Vacibatın tümü sem’ yoluyla olur. Akıl hiçbir şeyi vacip kılamaz. Peygamberlerin gönderilişi caiz olup vacip değildir. Hiçbir şey Allah’a vacip olamaz. Çünkü yegane vacip kılıcı O’dur.[52] Resul ile nebi farklıdır. Kadınlardan resul olmaz fakat nebi vardır.[53] Risalet en yüce mevki olup kazanılacak bir şey olmayıp tamamen Allah vergisidir.[54] Resuller gönderildikleri kavimlerin en faziletlisi olmaları gerekir. Risalet için ismet şarttır.[55] Risaletinin sıhhati mucize ile bilinir. Mucizenin doğruluğu ise nazar ve istidlal ile bilinir.[56] Velilerin kerameti vardır ancak mucizeden farklıdır.[57]

İmamet nas ve tayin ile değil ittifak ve seçimle olur.[58] İmamların Kureyş’ten olması aklen gerekli olmayıp nass bunu gerekli kılmıştır.[59] Efdal varken mefdulun imameti geçerli değildir. Efdal olan değil de mefdul olana imamet akd olunursa bu kişi ancak bir hükümdar olur ve imam sayılmaz. Fazilet sırası imametteki sıra olup Hz. Ebu Bekir, Ömer, Osman ve Ali şeklindedir.[60] Hz. Ali ile savaşanlar adil imama karşı gelmişlerdir. Ancak bunlar da müçtehit olup içtihatlarında hata etmişlerdir. Bu nedenle onlara fasık veya kâfir denilemez.[61]

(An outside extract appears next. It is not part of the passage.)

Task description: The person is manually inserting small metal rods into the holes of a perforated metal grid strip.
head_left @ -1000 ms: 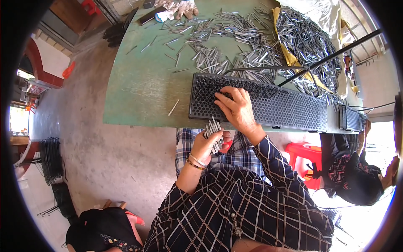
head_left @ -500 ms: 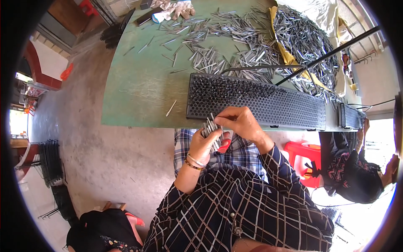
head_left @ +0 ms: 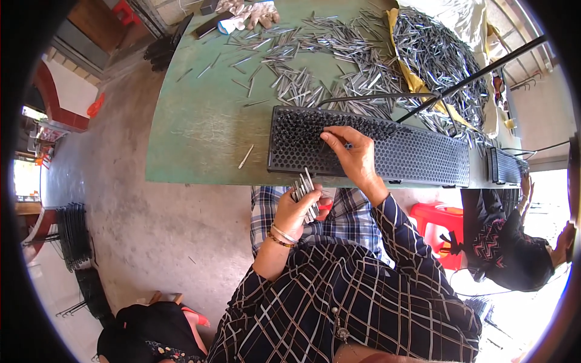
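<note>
My left hand is closed round a bundle of thin metal strips, their ends sticking up just off the table's near edge. Above the black perforated tray my right hand pinches with thumb and forefinger. A thin dark piece seems to hang from those fingertips, most likely one metal strip at the tray's holes. Dark strip ends crowd the holes in the tray's left and back part, while the right and front holes show bare.
Loose metal strips lie scattered over the green table. A sack heaped with strips stands back right, and a black rod crosses above. Stained gloves lie at the back. Co-workers sit right and lower left.
My right hand has moved from the bundle in my left hand up and forward to the tray. The left hand stays nearly in place with its strips.
</note>
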The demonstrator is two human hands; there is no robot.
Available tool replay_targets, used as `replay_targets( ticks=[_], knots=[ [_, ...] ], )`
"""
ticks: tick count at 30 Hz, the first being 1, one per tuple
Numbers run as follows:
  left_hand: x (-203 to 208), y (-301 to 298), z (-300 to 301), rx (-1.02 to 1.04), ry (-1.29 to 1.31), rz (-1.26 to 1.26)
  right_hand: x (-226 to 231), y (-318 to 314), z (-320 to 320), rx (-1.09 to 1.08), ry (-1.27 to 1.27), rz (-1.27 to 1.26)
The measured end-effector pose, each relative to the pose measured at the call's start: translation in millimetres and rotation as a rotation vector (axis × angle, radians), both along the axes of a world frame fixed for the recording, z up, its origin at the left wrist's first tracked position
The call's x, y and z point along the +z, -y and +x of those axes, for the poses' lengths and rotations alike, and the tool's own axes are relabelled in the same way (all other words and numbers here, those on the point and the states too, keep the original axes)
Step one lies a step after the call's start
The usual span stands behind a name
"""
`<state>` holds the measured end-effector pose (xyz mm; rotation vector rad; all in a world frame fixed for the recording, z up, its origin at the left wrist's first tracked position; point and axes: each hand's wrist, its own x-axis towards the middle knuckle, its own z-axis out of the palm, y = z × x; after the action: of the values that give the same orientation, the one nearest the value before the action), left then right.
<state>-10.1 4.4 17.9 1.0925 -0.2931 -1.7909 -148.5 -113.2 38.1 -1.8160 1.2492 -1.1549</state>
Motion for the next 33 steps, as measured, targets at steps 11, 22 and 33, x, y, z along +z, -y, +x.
replay_targets(
  ticks=[11, 22, 33],
  knots=[
    [-6.6, -5.4, -0.1, -0.077, 0.027, -0.077, -4.2, -8.7, 3.9, -0.056, -0.040, -0.089],
    [-11.3, -7.6, 2.4, -0.089, 0.010, -0.098, 3.8, -4.5, -3.3, 0.041, -0.275, -0.346],
    [-8.6, -7.9, 1.3, -0.103, 0.000, -0.079, -0.9, -2.0, -4.7, 0.152, -0.235, -0.383]
  ],
)
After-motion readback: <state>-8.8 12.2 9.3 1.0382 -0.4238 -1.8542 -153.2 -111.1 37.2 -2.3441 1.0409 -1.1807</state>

Bu görüşler ile Eş’ari akıl ile nakil arasında orta yolu bulmaya çalıştığı gibi mezhepler arasında da ifrat ve tefrite düşmeden vasat yolu seçmiştir.[62] Eş’ari’den bu görüşleri alan öğrencileri güçlü âlimler yetiştirmiş ve onun bu metoduna dayanarak onu geliştirip yaymışlardır. Bunların sayesinde Eş’ari mezhebi kısa sürede İslam beldelerine yayılmıştır. Özellikle Eş’arinin öğrencisi olan Ebu’l-Hasen el-Bâhilî ve İbn Mücahid’in yetiştirdiği, Bakıllânî (403/1013), İbn Furek (406/1015), Ebu İshak el-İsferâînî (418/1027) ile bunları takip eden Bağdâdî (429/1037), Cüveynî (478/1085) ve Gazzâlî (505/1111) gibi âlimlerin bunda etkisi inkar edilemez.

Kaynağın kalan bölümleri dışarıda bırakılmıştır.